The full listing below must be printed exactly, word for word.

Data block –
+===+

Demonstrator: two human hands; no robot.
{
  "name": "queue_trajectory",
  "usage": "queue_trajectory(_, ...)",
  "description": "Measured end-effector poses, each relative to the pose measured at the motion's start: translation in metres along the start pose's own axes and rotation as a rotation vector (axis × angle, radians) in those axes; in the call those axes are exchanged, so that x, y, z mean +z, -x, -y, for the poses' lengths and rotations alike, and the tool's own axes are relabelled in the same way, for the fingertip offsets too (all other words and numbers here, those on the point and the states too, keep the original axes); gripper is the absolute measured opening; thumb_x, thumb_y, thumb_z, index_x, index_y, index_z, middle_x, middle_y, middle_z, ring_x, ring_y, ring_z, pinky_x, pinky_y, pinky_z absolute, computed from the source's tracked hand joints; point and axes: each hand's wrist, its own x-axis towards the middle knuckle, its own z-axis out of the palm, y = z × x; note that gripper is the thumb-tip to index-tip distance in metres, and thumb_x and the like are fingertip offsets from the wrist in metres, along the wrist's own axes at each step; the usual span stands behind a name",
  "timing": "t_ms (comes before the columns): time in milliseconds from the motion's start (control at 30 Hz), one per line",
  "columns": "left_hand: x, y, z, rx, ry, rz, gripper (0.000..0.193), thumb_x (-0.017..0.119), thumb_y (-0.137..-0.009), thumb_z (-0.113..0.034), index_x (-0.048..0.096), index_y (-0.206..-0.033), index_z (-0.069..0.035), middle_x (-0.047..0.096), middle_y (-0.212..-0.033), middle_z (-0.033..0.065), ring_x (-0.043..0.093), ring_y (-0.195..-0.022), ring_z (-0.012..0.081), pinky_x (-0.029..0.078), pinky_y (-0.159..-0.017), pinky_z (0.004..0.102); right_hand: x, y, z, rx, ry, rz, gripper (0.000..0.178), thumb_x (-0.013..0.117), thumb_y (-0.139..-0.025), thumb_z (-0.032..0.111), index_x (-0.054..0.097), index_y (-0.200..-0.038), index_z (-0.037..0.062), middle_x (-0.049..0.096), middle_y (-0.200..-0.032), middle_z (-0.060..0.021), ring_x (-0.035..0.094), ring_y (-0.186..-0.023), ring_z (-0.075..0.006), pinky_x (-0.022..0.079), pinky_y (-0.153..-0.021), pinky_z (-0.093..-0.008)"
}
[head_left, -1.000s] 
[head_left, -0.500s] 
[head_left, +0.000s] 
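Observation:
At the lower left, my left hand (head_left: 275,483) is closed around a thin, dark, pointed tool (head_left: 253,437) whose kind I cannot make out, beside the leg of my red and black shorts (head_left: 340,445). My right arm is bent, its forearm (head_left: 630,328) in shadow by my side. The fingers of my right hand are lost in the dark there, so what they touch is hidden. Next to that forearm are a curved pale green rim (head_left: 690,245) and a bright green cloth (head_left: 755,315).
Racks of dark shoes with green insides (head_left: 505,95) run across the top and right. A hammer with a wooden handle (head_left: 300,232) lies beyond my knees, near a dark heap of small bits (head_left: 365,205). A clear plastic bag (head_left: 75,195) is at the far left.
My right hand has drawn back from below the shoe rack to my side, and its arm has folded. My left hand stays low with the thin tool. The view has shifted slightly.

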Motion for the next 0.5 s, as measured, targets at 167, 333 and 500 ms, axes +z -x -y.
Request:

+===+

Exercise answer –
Demonstrator: two human hands; no robot.
{
  "name": "queue_trajectory",
  "usage": "queue_trajectory(_, ...)",
  "description": "Measured end-effector poses, each relative to the pose measured at the motion's start: translation in metres along the start pose's own axes and rotation as a rotation vector (axis × angle, radians) in those axes; in the call those axes are exchanged, so that x, y, z mean +z, -x, -y, for the poses' lengths and rotations alike, and the tool's own axes are relabelled in the same way, for the fingertip offsets too (all other words and numbers here, those on the point and the states too, keep the original axes); gripper is the absolute measured opening; thumb_x, thumb_y, thumb_z, index_x, index_y, index_z, middle_x, middle_y, middle_z, ring_x, ring_y, ring_z, pinky_x, pinky_y, pinky_z absolute, computed from the source's tracked hand joints; point and axes: each hand's wrist, its own x-axis towards the middle knuckle, its own z-axis out of the palm, y = z × x; note that gripper is the thumb-tip to index-tip distance in metres, and thumb_x and the like are fingertip offsets from the wrist in metres, along the wrist's own axes at each step; the usual span stands behind a name",
  "timing": "t_ms (comes before the columns): time in milliseconds from the motion's start (control at 30 Hz), one per line",
  "columns": "left_hand: x, y, z, rx, ry, rz, gripper (0.000..0.193), thumb_x (-0.017..0.119), thumb_y (-0.137..-0.009), thumb_z (-0.113..0.034), index_x (-0.048..0.096), index_y (-0.206..-0.033), index_z (-0.069..0.035), middle_x (-0.047..0.096), middle_y (-0.212..-0.033), middle_z (-0.033..0.065), ring_x (-0.043..0.093), ring_y (-0.195..-0.022), ring_z (-0.012..0.081), pinky_x (-0.029..0.078), pinky_y (-0.159..-0.017), pinky_z (0.004..0.102); right_hand: x, y, z, rx, ry, rz, gripper (0.000..0.178), thumb_x (-0.013..0.117), thumb_y (-0.139..-0.025), thumb_z (-0.032..0.111), index_x (-0.054..0.097), index_y (-0.200..-0.038), index_z (-0.037..0.062), middle_x (-0.049..0.096), middle_y (-0.200..-0.032), middle_z (-0.060..0.021), ring_x (-0.035..0.094), ring_y (-0.186..-0.023), ring_z (-0.075..0.006), pinky_x (-0.022..0.079), pinky_y (-0.153..-0.021), pinky_z (-0.093..-0.008)"
}
[head_left, -1.000s] 
[head_left, -0.500s] 
[head_left, +0.000s] 
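Observation:
At the lower left, my left hand (head_left: 275,483) is closed around a thin, dark, pointed tool (head_left: 253,437) whose kind I cannot make out, beside the leg of my red and black shorts (head_left: 340,445). My right arm is bent, its forearm (head_left: 630,328) in shadow by my side. The fingers of my right hand are lost in the dark there, so what they touch is hidden. Next to that forearm are a curved pale green rim (head_left: 690,245) and a bright green cloth (head_left: 755,315).
Racks of dark shoes with green insides (head_left: 505,95) run across the top and right. A hammer with a wooden handle (head_left: 300,232) lies beyond my knees, near a dark heap of small bits (head_left: 365,205). A clear plastic bag (head_left: 75,195) is at the far left.
My right hand has drawn back from below the shoe rack to my side, and its arm has folded. My left hand stays low with the thin tool. The view has shifted slightly.
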
Motion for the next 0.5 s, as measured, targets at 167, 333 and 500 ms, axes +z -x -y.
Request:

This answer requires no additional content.